違法この言葉は力のある者のためにあるってことを、あの小娘に教えてやらなくっちゃあね。あんなのは刃を文章に変えただけ。弱い者が振るっても、たいして傷をつけられないのと同じだわ」


 サハウェイはティムを払うと、軽装に着替えて自分の店の酒場へと足を運んだ。

 店を見渡すサハウェイ。ヒョードルが経営していた頃に比べ、この店ははるかに大きく、そして繁盛するようになっていた。サハウェイは、心に迷いが生じたとき、その様子を見ながら、自分の歩んできた道の足取りを確認するのだった。今さら失うわけにはいかない。失いたくない。涼しげに口を歪めながらも、サハウェイの口内の奥歯は強く噛みしめられていた。

 サハウェイはカウンターに行き席につくと、バーテンに「おねがい」とだけ伝えた。経営者の嗜好をよく知るバーテンは、それにうなずくとすぐに酒を給仕した。出されたのは甘口のシェリー酒だった。溶けたレーズンのように甘いその酒を、サハウェイは一口含むと、こくりと喉をならして飲み込んだ。

 いつでも気を張っているサハウェイだった。ほんの少しの酔いで体を温めてほぐし、慰めのひとつでもくれてやらなければ、心休めて就寝することができなかった。

「……あら?」

 サハウェイは、カウンターのすみに元女衒のガロが座っているのに気づいた。サハウェイは立ち上がると、ガロの隣に座った。

「久しぶりじゃない」とサハウェイは言った。

「……そうだな」

 そう言うガロは、安物の蒸留酒を飲んでいた。

「最近はどうしてるの?」

「……荷馬車を運転して、ものを運んでる。行って帰ってくる毎日だ」

「味気ないわね……。」

「以前と変わらんさ」抑揚のない声でガロは言った。

 サハウェイはグラスのシェリー酒を一口飲んだ。

「今日はどうした?」とガロが訊ねる。

「“どうした”って別に何もないわよ。私、たまにここで飲んでるのよ」

「……自分の部屋では飲まないのか」

「部屋でも飲むけど……。」

「そうか……。」

 ふたりはしばらく無言で飲み続けた。サハウェイのグラスから酒はなくなったが、それでも彼女はカウンターに座っていた。

「……ねぇ」

「……何だ?」

「前の仕事を辞めて、何か得るものがあったのかしら?」

「……ないな」

「そう……。」

「もともと……。前の仕事でも何かを得ていたわけじゃあない」

「あら? 女衒のガロといえば、ここらじゃあちょっとは名が通ってたじゃない? それでも得るものがなかったと?」

「昔は人に一目置かれることに満足することもあった。だが、やめて数年経ってあの頃を振り返ると、そう思えるんだよ。得ていたものなどなかったと。それなのに、あの頃はあそこしか生きる場所がないと思い込んでいた」

「……。」

「結局、虚しさを抱えているという意味では今も昔も変わりはない。くだらん人生だよ」

「そこまで卑下する事はないんじゃない?」

「……お前は、俺がいなくなって仕事に支障が出たか?」

「それは……。」

「俺は、パーティーにとりあえずの招待状をもらった数いる来客のひとりだ。
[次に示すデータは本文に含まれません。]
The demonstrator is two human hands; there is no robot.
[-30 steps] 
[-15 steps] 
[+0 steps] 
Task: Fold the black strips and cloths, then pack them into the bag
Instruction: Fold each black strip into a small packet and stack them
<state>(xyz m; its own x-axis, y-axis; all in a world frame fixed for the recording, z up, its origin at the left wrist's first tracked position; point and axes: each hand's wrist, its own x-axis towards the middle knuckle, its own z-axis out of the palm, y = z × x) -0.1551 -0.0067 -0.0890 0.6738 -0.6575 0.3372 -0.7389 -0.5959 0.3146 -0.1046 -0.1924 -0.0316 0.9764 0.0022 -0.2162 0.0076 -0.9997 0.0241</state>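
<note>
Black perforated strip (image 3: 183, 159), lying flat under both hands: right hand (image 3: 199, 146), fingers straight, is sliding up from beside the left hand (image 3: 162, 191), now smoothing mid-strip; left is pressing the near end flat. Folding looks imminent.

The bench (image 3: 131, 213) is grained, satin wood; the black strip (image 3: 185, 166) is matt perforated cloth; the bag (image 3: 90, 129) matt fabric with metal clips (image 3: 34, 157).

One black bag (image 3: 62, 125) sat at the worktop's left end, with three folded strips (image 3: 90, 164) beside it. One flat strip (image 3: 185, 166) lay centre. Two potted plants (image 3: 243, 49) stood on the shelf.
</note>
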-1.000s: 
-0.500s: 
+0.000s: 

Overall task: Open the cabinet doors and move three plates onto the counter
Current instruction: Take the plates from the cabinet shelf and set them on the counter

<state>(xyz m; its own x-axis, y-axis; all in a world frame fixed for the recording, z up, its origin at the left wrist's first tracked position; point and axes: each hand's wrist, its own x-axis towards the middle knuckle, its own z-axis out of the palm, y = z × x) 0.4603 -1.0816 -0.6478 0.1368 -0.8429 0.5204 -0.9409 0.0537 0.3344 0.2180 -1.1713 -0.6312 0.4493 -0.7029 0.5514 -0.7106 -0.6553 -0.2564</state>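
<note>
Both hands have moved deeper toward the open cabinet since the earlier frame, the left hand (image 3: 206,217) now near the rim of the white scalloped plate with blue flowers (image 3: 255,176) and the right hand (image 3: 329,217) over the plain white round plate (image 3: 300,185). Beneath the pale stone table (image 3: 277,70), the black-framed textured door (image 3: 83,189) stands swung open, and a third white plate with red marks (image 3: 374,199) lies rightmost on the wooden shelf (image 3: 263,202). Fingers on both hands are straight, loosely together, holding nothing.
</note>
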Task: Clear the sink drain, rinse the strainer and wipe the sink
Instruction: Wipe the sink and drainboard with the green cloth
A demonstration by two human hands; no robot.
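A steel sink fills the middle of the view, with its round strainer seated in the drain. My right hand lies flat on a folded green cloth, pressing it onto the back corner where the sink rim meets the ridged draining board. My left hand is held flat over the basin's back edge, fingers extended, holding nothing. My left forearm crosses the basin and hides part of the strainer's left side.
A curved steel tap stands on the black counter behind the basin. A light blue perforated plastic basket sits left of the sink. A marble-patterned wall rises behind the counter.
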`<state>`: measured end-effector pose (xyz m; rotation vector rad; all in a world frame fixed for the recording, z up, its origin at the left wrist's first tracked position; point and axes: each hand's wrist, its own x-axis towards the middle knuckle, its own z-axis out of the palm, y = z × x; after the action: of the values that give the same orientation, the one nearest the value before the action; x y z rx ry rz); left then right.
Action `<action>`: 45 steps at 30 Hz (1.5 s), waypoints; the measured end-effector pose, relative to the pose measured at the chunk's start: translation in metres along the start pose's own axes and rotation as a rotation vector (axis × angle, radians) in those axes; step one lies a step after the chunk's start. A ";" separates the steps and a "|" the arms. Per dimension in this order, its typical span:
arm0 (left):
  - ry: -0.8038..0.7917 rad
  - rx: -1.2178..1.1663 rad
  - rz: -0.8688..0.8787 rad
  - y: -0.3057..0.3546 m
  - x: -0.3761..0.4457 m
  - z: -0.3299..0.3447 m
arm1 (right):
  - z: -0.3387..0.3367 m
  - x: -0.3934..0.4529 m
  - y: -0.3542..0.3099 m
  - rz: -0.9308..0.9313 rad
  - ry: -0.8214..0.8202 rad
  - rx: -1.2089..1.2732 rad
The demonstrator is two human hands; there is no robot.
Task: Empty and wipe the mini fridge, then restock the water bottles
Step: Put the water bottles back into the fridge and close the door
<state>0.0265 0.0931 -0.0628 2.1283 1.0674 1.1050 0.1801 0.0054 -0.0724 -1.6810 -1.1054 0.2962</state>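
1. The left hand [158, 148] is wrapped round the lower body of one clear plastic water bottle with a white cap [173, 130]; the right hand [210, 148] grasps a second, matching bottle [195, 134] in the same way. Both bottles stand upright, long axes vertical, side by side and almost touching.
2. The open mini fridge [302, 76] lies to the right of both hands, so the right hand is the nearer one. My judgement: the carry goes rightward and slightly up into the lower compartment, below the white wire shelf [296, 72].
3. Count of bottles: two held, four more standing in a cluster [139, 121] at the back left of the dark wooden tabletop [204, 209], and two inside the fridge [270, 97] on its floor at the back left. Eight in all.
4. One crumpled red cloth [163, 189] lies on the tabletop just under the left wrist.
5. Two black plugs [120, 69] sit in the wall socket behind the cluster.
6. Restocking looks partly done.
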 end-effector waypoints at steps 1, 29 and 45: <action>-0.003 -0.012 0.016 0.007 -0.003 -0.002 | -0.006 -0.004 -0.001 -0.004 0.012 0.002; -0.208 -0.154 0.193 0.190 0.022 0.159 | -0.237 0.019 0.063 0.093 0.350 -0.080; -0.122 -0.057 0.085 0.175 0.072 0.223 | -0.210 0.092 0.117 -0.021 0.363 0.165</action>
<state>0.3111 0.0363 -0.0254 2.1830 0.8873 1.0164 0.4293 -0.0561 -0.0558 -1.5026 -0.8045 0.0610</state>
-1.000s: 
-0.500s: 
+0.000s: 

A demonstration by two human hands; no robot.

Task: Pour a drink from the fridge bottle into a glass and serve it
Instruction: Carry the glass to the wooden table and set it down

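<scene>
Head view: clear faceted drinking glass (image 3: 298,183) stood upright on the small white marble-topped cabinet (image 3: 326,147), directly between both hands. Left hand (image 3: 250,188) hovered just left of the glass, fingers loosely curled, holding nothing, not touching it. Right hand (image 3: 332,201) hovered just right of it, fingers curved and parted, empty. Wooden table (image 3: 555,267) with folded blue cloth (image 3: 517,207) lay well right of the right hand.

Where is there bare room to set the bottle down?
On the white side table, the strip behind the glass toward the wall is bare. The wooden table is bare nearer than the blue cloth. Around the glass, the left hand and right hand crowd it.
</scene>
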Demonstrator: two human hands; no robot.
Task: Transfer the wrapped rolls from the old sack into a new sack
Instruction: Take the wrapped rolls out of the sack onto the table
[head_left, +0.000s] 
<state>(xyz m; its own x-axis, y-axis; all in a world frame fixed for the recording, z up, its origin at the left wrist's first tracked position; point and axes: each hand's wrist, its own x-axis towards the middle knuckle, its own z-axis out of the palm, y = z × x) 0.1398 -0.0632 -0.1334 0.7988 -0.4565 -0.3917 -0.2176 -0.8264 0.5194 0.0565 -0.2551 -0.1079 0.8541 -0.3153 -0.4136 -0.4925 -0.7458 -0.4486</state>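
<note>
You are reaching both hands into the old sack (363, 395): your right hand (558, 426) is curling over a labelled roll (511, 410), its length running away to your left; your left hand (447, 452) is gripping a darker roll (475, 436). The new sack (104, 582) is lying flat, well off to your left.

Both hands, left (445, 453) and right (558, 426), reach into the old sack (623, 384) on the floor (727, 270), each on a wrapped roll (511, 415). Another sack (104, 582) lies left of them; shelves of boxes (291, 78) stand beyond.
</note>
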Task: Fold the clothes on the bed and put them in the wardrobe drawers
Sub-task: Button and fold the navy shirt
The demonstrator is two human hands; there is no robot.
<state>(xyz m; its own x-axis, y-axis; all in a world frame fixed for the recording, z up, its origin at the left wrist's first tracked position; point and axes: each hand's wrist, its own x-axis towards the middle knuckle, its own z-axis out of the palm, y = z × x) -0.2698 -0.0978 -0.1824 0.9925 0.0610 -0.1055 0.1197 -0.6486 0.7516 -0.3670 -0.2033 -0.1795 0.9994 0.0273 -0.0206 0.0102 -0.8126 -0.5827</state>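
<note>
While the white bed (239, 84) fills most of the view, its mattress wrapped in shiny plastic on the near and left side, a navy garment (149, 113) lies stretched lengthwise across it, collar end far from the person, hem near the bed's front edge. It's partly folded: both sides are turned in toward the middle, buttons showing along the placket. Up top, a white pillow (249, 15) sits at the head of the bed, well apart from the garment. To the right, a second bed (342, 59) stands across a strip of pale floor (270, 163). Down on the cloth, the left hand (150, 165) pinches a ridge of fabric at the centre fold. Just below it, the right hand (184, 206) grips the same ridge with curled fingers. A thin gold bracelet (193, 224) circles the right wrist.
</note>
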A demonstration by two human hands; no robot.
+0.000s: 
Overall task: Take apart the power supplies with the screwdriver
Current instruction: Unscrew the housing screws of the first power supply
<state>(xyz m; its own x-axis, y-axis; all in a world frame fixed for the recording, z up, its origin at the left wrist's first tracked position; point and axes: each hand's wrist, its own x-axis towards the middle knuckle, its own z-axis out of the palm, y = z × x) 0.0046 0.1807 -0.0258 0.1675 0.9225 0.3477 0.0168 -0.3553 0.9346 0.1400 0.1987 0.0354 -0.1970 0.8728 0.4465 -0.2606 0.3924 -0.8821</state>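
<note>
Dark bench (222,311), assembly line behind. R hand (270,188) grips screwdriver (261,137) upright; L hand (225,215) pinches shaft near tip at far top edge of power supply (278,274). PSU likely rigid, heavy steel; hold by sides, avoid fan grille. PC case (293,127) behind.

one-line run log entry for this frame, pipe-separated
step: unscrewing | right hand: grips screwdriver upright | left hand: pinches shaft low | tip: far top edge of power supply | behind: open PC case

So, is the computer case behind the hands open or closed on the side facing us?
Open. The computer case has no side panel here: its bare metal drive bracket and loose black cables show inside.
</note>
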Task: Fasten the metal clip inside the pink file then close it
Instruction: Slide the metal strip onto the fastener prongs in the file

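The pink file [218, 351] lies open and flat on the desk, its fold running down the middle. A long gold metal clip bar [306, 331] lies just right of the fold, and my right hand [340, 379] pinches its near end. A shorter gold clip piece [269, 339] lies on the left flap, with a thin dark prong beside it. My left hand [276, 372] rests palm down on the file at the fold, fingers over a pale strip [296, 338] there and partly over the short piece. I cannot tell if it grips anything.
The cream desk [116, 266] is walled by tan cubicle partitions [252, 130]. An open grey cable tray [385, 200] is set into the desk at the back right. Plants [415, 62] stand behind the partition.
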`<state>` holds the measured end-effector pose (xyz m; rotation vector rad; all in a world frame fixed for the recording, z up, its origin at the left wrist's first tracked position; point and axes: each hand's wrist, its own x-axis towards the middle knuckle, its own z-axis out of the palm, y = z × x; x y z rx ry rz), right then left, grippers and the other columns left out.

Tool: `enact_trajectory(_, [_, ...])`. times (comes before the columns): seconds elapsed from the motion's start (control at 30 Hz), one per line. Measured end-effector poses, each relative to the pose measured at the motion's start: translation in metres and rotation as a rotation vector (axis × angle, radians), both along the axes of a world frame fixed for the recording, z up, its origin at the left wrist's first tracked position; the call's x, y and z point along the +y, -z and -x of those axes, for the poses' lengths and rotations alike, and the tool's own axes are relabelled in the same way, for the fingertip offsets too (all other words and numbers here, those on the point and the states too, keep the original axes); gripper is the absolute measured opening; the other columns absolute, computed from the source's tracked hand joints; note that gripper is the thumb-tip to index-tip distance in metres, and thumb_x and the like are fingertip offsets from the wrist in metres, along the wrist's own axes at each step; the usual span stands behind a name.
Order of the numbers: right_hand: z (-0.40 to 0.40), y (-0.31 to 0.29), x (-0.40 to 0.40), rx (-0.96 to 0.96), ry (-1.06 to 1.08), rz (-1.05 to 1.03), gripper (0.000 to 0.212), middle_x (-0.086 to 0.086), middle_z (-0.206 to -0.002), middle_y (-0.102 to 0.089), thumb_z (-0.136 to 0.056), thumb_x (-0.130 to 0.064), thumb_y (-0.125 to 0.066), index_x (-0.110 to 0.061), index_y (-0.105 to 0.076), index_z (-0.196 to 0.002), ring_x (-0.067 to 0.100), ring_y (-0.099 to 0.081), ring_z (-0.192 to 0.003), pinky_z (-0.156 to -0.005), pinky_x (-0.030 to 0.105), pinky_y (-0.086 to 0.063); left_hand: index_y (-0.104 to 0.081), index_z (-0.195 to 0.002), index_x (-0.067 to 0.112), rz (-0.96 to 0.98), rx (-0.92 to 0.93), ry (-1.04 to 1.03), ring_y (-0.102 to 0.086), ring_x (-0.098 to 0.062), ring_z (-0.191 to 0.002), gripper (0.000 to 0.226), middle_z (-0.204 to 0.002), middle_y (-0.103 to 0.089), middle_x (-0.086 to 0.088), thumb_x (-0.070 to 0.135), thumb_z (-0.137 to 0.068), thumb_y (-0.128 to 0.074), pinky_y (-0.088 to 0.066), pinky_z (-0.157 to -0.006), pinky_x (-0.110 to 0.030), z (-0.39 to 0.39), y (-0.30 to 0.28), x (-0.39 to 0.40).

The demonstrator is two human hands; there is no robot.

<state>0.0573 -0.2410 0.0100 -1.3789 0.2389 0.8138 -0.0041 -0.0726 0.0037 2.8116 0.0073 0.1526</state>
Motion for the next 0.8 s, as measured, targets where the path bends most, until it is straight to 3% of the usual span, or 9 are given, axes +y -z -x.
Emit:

いたら挨拶をされるが、いなくても誰も気にとめない。途中で抜けたとしても、誰も探さないようなな」

「そうかしら? 少なくとも私は……。」

「俺のために、何かを犠牲にできるか?」

 サハウェイは答えなかった。

「沈黙が答えだな……。」

「……だとしたら、私も同じようなものだわ」

「だったら」ガロは体をサハウェイに向けた。「なぜ降りようとしない? この乱痴気騒ぎから」

「なぜって……。」

 サハウェイは店の賑わいを見た。人々の声が、雑音として彼女の耳を通りすぎるだけだった。